* **To do**
Would you write out the records below exactly as given?

* **Data under study**
-*-*-

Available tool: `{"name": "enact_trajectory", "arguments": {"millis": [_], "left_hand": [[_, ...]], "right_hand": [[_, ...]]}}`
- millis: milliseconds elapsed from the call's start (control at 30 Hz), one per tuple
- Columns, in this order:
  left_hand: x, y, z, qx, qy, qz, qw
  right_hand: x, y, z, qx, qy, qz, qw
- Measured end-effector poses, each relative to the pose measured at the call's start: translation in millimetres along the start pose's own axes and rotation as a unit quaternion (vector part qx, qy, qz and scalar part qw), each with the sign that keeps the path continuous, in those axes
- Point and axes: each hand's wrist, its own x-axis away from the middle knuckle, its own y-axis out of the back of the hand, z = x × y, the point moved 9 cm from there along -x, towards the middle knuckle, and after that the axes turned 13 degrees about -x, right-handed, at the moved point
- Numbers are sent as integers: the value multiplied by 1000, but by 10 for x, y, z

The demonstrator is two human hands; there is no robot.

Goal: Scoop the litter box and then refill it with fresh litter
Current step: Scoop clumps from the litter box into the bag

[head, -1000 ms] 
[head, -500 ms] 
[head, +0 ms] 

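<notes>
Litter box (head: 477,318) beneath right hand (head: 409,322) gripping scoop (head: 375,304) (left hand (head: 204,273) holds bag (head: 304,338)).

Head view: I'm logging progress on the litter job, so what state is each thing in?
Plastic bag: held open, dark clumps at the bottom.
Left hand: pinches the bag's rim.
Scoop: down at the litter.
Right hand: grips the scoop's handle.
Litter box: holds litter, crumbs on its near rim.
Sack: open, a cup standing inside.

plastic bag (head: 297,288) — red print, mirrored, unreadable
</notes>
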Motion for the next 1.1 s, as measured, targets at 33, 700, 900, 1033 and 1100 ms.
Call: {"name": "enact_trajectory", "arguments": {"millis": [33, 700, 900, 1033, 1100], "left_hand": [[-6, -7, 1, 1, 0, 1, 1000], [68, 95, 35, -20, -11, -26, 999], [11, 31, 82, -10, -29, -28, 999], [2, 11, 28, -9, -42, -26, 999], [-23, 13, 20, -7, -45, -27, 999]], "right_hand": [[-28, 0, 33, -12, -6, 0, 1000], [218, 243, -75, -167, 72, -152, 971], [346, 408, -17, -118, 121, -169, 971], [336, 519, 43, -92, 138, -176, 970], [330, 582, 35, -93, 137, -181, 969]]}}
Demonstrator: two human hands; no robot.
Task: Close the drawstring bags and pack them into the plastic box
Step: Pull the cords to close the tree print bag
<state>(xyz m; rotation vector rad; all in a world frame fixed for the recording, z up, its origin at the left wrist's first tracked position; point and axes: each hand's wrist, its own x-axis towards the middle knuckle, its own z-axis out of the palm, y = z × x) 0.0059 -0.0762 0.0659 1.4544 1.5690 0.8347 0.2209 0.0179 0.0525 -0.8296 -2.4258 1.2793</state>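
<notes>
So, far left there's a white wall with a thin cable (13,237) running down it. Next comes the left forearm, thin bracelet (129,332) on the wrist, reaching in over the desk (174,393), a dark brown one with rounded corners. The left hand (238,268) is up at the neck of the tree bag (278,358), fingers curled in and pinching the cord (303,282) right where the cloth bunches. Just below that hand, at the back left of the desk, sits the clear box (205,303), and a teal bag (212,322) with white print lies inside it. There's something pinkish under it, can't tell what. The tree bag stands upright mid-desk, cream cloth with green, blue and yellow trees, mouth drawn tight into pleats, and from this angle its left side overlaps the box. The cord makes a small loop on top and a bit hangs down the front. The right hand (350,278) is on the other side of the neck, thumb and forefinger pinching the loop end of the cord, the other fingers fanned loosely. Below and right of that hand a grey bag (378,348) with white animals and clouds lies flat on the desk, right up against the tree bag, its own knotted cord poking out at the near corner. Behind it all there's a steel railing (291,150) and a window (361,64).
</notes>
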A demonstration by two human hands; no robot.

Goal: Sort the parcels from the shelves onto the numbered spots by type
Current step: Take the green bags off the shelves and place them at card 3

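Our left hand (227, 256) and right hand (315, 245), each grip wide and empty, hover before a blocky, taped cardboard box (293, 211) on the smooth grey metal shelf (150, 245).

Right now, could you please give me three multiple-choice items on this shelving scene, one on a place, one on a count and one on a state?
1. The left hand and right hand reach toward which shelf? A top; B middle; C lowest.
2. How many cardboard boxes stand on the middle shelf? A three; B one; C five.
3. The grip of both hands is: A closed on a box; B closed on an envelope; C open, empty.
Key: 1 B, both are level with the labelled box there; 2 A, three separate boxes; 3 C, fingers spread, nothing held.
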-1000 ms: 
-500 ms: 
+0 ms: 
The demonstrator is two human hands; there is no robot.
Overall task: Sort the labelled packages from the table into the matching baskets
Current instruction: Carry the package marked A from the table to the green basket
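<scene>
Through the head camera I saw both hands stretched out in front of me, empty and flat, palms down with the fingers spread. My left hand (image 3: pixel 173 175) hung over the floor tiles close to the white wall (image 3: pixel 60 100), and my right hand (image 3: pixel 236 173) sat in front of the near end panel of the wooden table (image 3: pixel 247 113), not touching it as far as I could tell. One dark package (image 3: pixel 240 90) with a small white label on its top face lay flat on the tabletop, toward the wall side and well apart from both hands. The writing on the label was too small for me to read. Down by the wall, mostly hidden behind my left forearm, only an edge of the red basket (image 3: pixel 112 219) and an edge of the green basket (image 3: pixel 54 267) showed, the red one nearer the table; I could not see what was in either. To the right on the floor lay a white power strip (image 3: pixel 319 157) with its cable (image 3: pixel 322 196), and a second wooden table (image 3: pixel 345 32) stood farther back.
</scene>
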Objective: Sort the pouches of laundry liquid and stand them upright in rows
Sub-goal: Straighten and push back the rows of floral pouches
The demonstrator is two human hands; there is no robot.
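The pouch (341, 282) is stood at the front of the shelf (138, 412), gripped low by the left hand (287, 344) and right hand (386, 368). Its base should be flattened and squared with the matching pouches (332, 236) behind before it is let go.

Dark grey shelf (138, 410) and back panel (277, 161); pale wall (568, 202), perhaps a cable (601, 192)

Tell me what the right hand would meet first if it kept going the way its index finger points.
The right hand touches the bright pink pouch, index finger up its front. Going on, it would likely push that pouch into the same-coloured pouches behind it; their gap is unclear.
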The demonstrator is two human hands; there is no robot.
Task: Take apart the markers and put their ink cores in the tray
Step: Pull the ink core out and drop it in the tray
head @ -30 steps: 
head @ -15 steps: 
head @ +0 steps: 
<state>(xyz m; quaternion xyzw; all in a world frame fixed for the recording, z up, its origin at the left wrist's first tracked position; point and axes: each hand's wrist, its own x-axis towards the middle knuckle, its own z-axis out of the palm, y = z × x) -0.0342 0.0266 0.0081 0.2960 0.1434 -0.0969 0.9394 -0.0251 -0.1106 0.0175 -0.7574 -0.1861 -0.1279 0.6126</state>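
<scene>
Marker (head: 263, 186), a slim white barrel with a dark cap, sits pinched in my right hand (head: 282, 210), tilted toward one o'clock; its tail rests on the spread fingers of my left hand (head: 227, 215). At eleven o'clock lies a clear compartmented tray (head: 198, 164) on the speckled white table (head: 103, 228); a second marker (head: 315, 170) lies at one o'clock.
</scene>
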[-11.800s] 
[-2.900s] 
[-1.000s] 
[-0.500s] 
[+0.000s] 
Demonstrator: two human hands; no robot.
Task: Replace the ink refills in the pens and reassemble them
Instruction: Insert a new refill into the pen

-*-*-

* **Result of this task**
Available tool: `{"name": "enact_trajectory", "arguments": {"millis": [_], "left_hand": [[_, ...]], "right_hand": [[_, ...]]}}`
- millis: milliseconds elapsed from the call's start (control at 30 Hz), one per tuple
- Columns, in this order:
  left_hand: x, y, z, qx, qy, qz, qw
  right_hand: x, y, z, qx, qy, qz, qw
- Measured end-effector poses, each relative to the pose measured at the call's start: translation in millimetres along the start pose's own axes and rotation as a unit quaternion (vector part qx, qy, qz and scalar part qw), each with the sign that keeps the path continuous, in those axes
- Point and axes: each hand's wrist, its own x-axis away from the middle knuckle, its own y-axis out of the back of the hand, z = x × y, the point moved 9 cm from there along -x, towards the middle knuckle, and after that the axes turned 13 degrees about -x, right-handed, at the moved point
- Numbers are sent as integers: the value multiplied by 1000, but by 10 for x, y, z

The demonstrator is two human hands; there is no robot.

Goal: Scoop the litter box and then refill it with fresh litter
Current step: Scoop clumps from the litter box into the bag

[head, -1000 ms] 
[head, -500 ms] 
[head, +0 ms] 

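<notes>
Litter box (head: 477,318) beneath right hand (head: 409,322) gripping scoop (head: 375,304) (left hand (head: 204,273) holds bag (head: 304,338)).

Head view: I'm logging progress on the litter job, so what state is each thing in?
Plastic bag: held open, dark clumps at the bottom.
Left hand: pinches the bag's rim.
Scoop: down at the litter.
Right hand: grips the scoop's handle.
Litter box: holds litter, crumbs on its near rim.
Sack: open, a cup standing inside.

plastic bag (head: 297,288) — red print, mirrored, unreadable
</notes>
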Motion for the next 1.1 s, as measured, targets at 33, 700, 900, 1033 and 1100 ms.
Call: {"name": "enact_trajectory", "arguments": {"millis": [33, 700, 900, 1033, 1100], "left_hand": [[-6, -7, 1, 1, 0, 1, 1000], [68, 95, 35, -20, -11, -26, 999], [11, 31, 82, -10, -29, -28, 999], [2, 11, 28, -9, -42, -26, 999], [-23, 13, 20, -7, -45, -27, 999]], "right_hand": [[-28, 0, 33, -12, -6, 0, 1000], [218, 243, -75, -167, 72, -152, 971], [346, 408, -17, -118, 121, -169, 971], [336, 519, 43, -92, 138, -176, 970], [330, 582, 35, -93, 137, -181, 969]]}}
Demonstrator: two human hands; no robot.
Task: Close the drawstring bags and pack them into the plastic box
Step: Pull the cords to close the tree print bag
<state>(xyz m; rotation vector rad; all in a world frame fixed for the recording, z up, its origin at the left wrist's first tracked position; point and axes: each hand's wrist, its own x-axis towards the middle knuckle, its own z-axis out of the palm, y = z × x) 0.0059 -0.0762 0.0659 1.4544 1.5690 0.8347 0.2209 0.0179 0.0525 -0.8296 -2.4258 1.2793</state>
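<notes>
So, far left there's a white wall with a thin cable (13,237) running down it. Next comes the left forearm, thin bracelet (129,332) on the wrist, reaching in over the desk (174,393), a dark brown one with rounded corners. The left hand (238,268) is up at the neck of the tree bag (278,358), fingers curled in and pinching the cord (303,282) right where the cloth bunches. Just below that hand, at the back left of the desk, sits the clear box (205,303), and a teal bag (212,322) with white print lies inside it. There's something pinkish under it, can't tell what. The tree bag stands upright mid-desk, cream cloth with green, blue and yellow trees, mouth drawn tight into pleats, and from this angle its left side overlaps the box. The cord makes a small loop on top and a bit hangs down the front. The right hand (350,278) is on the other side of the neck, thumb and forefinger pinching the loop end of the cord, the other fingers fanned loosely. Below and right of that hand a grey bag (378,348) with white animals and clouds lies flat on the desk, right up against the tree bag, its own knotted cord poking out at the near corner. Behind it all there's a steel railing (291,150) and a window (361,64).
</notes>
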A demonstration by two human hands; no robot.

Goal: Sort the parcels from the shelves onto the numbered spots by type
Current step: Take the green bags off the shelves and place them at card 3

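Our left hand (227, 256) and right hand (315, 245), each grip wide and empty, hover before a blocky, taped cardboard box (293, 211) on the smooth grey metal shelf (150, 245).

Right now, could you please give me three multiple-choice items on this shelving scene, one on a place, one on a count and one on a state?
1. The left hand and right hand reach toward which shelf? A top; B middle; C lowest.
2. How many cardboard boxes stand on the middle shelf? A three; B one; C five.
3. The grip of both hands is: A closed on a box; B closed on an envelope; C open, empty.
Key: 1 B, both are level with the labelled box there; 2 A, three separate boxes; 3 C, fingers spread, nothing held.
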-1000 ms: 
-500 ms: 
+0 ms: 
The demonstrator is two human hands; there is no robot.
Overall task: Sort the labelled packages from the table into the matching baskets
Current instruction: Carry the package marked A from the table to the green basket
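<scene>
Through the head camera I saw both hands stretched out in front of me, empty and flat, palms down with the fingers spread. My left hand (image 3: pixel 173 175) hung over the floor tiles close to the white wall (image 3: pixel 60 100), and my right hand (image 3: pixel 236 173) sat in front of the near end panel of the wooden table (image 3: pixel 247 113), not touching it as far as I could tell. One dark package (image 3: pixel 240 90) with a small white label on its top face lay flat on the tabletop, toward the wall side and well apart from both hands. The writing on the label was too small for me to read. Down by the wall, mostly hidden behind my left forearm, only an edge of the red basket (image 3: pixel 112 219) and an edge of the green basket (image 3: pixel 54 267) showed, the red one nearer the table; I could not see what was in either. To the right on the floor lay a white power strip (image 3: pixel 319 157) with its cable (image 3: pixel 322 196), and a second wooden table (image 3: pixel 345 32) stood farther back.
</scene>
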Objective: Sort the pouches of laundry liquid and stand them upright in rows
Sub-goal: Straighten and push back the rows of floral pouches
The demonstrator is two human hands; there is no robot.
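The pouch (341, 282) is stood at the front of the shelf (138, 412), gripped low by the left hand (287, 344) and right hand (386, 368). Its base should be flattened and squared with the matching pouches (332, 236) behind before it is let go.

Dark grey shelf (138, 410) and back panel (277, 161); pale wall (568, 202), perhaps a cable (601, 192)

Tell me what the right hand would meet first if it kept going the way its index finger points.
The right hand touches the bright pink pouch, index finger up its front. Going on, it would likely push that pouch into the same-coloured pouches behind it; their gap is unclear.
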The demonstrator is two human hands; there is no robot.
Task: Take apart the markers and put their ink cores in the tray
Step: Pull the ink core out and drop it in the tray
head @ -30 steps: 
head @ -15 steps: 
head @ +0 steps: 
<state>(xyz m; quaternion xyzw; all in a world frame fixed for the recording, z up, its origin at the left wrist's first tracked position; point and axes: each hand's wrist, its own x-axis towards the middle knuckle, its own z-axis out of the palm, y = z × x) -0.0342 0.0266 0.0081 0.2960 0.1434 -0.0969 0.9394 -0.0251 -0.1106 0.0175 -0.7574 -0.1861 -0.1279 0.6126</state>
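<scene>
Marker (head: 263, 186), a slim white barrel with a dark cap, sits pinched in my right hand (head: 282, 210), tilted toward one o'clock; its tail rests on the spread fingers of my left hand (head: 227, 215). At eleven o'clock lies a clear compartmented tray (head: 198, 164) on the speckled white table (head: 103, 228); a second marker (head: 315, 170) lies at one o'clock.
</scene>
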[-11.800s] 
[-2.900s] 
[-1.000s] 
[-0.500s] 
[+0.000s] 
Demonstrator: two human hands; no robot.
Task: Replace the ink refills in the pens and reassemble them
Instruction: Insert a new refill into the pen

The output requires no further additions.